According to estimates from a 2006 report from the Institute of Medicine, Preventing Medication Errors, a patient is at risk for one medication error per day, and about one-fourth of related injuries are preventable. These preventable deaths result in not only a loss of life to patients and distress to families, but billions of dollars in health-care costs. The report noted that a strong provider-patient partnership is key to preventing medication errors. Nurse practitioners and physician assistants are well-positioned to help avert medication-related mistakes.

The elderly are considered highly vulnerable to drug-related adverse effects, in part because they use numerous medications, often in inappropriate doses relative to their age and physiological state. Elderly individuals might not adhere properly to a medication regimen due to changes in their mental or physical status; this places them at risk for medication overuse, non-use, or various scenarios between these two extremes.
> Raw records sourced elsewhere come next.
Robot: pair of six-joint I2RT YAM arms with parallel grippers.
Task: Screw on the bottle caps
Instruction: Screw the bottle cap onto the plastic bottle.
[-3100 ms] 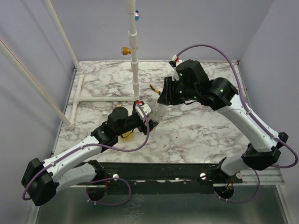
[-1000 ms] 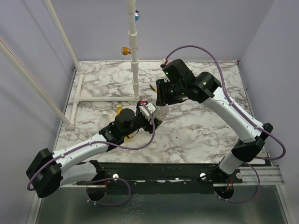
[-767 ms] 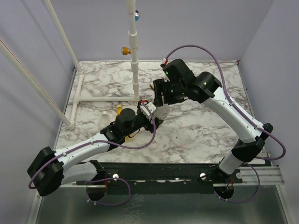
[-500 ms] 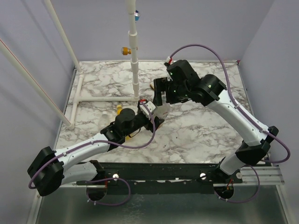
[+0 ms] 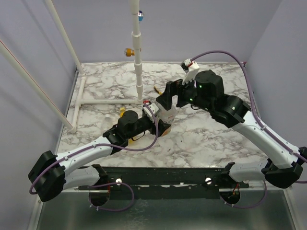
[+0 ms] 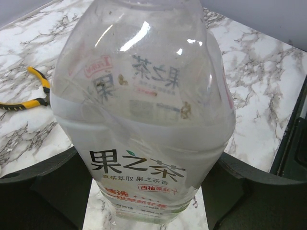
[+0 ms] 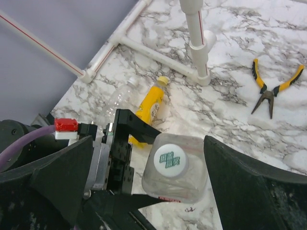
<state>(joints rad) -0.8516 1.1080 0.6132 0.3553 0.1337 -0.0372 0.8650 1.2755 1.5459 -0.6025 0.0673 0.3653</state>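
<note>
The clear bottle (image 6: pixel 144 110) with the green-and-white label stands upright, and my left gripper (image 6: pixel 148 191) is shut on its lower body. From above, a whitish cap (image 7: pixel 170 160) with green print sits on the bottle's neck (image 7: pixel 175 165). My right gripper (image 7: pixel 147 139) hangs open above it, one finger on each side of the cap and touching nothing. In the top view the bottle (image 5: pixel 166 113) stands between the left gripper (image 5: pixel 160 125) and the right gripper (image 5: pixel 171 98). The yellow bottle (image 7: pixel 148 103) lies on the table with a yellow cap (image 7: pixel 164 80) on it.
Yellow-handled pliers (image 7: pixel 271 91) lie on the marble table (image 5: pixel 206 134) behind the bottle. A white pipe frame (image 5: pixel 138 62) stands at the back left, its foot (image 7: pixel 199 57) close to the yellow bottle. Another clear bottle (image 7: pixel 119 98) lies beside the yellow one.
My right gripper has opened wide, let go of the bottle's cap and drawn up and back to the right. The left gripper still holds the bottle in place.
</note>
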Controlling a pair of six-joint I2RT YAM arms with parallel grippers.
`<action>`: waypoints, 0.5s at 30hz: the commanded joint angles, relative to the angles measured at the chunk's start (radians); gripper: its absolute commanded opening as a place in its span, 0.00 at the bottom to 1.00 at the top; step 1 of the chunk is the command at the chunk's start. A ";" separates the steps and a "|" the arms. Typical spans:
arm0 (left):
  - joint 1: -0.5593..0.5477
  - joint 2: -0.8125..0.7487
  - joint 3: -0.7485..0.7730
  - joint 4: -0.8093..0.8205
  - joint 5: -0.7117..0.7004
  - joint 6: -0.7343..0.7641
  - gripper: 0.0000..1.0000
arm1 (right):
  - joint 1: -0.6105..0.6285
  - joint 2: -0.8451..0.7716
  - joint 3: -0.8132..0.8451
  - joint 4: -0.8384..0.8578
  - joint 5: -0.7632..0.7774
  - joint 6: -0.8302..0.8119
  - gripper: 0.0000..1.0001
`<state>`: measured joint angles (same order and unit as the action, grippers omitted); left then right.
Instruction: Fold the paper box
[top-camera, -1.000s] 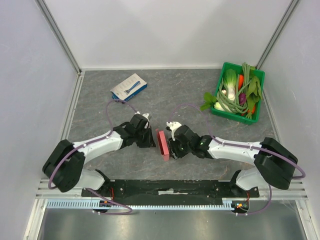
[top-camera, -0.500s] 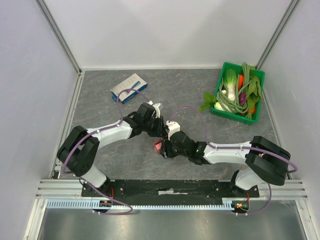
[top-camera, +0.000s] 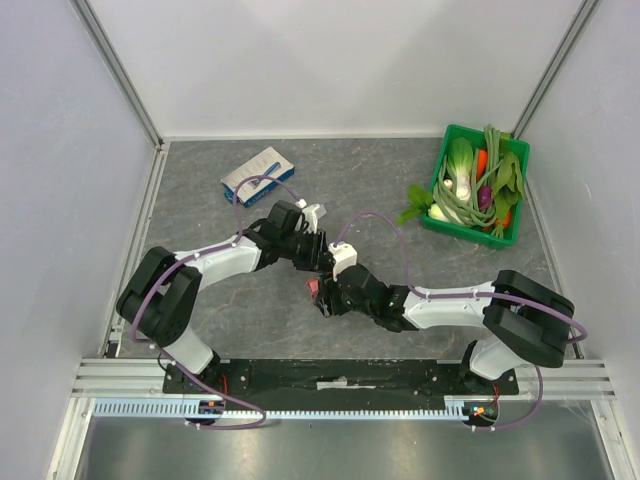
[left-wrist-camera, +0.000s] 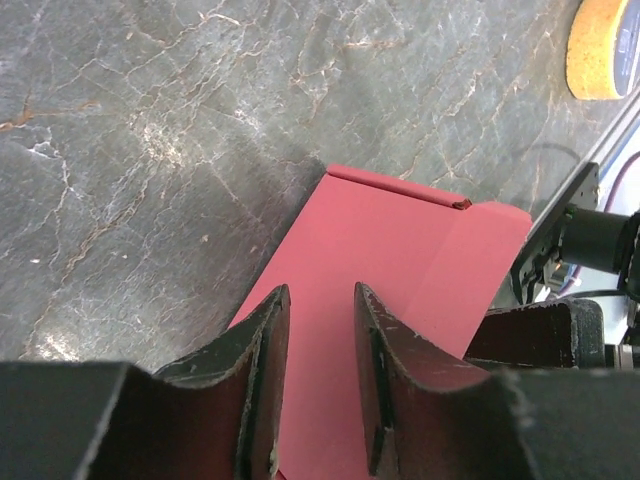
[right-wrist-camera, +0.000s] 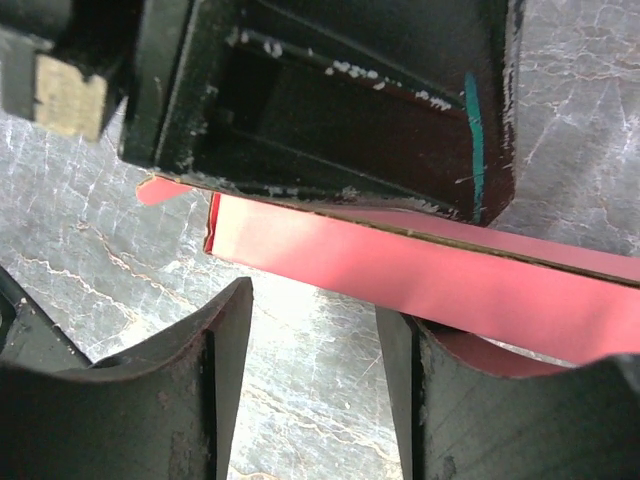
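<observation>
Left gripper (left-wrist-camera: 320, 292): its fingers are a little apart with nothing pinched between them, and you can see pink card through the slot. Right gripper (right-wrist-camera: 312, 300) has its fingers spread wider, with bare stone showing in the gap. The long edge of the paper box (right-wrist-camera: 400, 275) runs just past its tips, and whether the right-hand finger is brushing the card I can't tell. So nobody's got a hold on it right now.

The box sits between the two grippers, about mid-width of the table (top-camera: 400, 200) and somewhat closer to the near edge than the far one. From overhead only a sliver of pink shows between the arms. From the left wrist you get one flat panel, a crease running into a second panel, and a thin lip turned up along the far edge.

My read on handling:
- It's thin card, so it's basically weightless and will skate across that smooth stone if it gets pushed rather than pinned.
- It's stiff along a panel and floppy at the creases, so it'll want to bend where it's already scored, which is good.
- It's easy to dent or tear at the tabs, so I wouldn't pinch corners.

I'd pin one panel flat from above, close to the crease, and have the other gripper catch the raised lip or a free long edge and roll it over.

The white-and-blue box (top-camera: 258, 175) near the far left corner and the green crate (top-camera: 470, 235) of veg at the far right are well out of the way.
</observation>
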<state>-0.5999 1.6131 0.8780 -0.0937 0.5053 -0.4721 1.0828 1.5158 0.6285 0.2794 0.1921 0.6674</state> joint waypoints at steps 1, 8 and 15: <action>-0.003 0.011 0.021 -0.018 0.135 0.061 0.38 | -0.003 0.006 0.014 0.095 0.076 -0.045 0.58; 0.003 -0.127 -0.019 -0.008 -0.065 0.023 0.47 | -0.001 -0.020 0.002 0.072 0.075 -0.031 0.52; 0.003 -0.209 0.004 -0.109 -0.183 0.046 0.56 | -0.001 -0.031 -0.027 0.067 0.076 -0.017 0.52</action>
<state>-0.5915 1.4662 0.8608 -0.1387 0.4122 -0.4610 1.0824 1.5089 0.6201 0.2981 0.2279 0.6540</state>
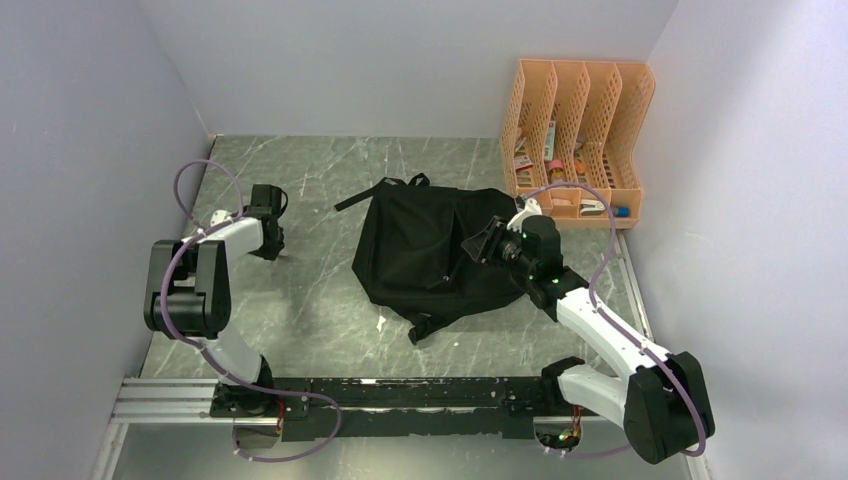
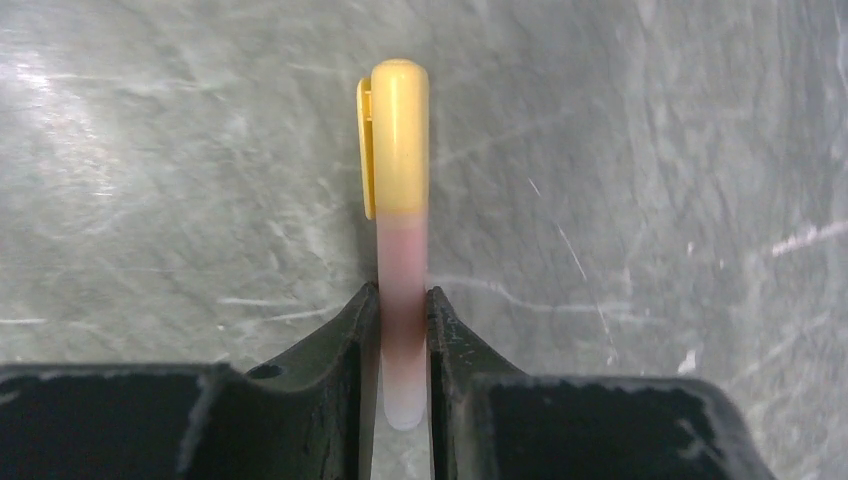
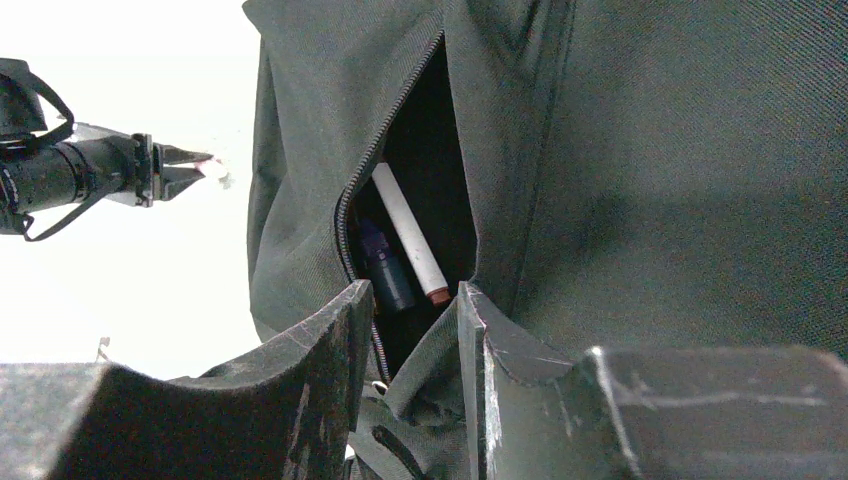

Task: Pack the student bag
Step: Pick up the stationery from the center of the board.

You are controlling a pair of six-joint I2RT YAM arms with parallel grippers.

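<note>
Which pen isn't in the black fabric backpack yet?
The yellow-capped pink pen, clamped in the left gripper; the white pen and dark blue pen lie inside the open backpack pocket.

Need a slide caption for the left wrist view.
Left gripper shut on a yellow-capped pen at its pale pink barrel, grey marbled table behind.

Item: student bag (image 1: 430,255), a large, soft backpack of black fabric.
Pose: lies flat, front up, top handle towards the table's (image 1: 300,330) far edge.
Place: mid-table, slightly right of centre.
Front pocket (image 3: 425,190): unzipped and gaping; a white pen (image 3: 410,232) and a dark blue pen (image 3: 386,270) lie inside.
</note>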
Theoretically, medication problems can afflict anyone who is being seen by more than one health-care provider and receiving various prescriptions, and/or anyone who is taking medications they haven’t told their health-care providers about. An important consideration in discussing polypharmacy (the use of many medications) is the use of alternative therapies, such as herbal remedies. People taking alternative therapies may not think to mention these items to their providers, or may be reluctant to share the information. Considering that Americans spend a near fortune on unregulated herbal supplements with unknown effectiveness, presumably a significant number of the patients we see are using these remedies.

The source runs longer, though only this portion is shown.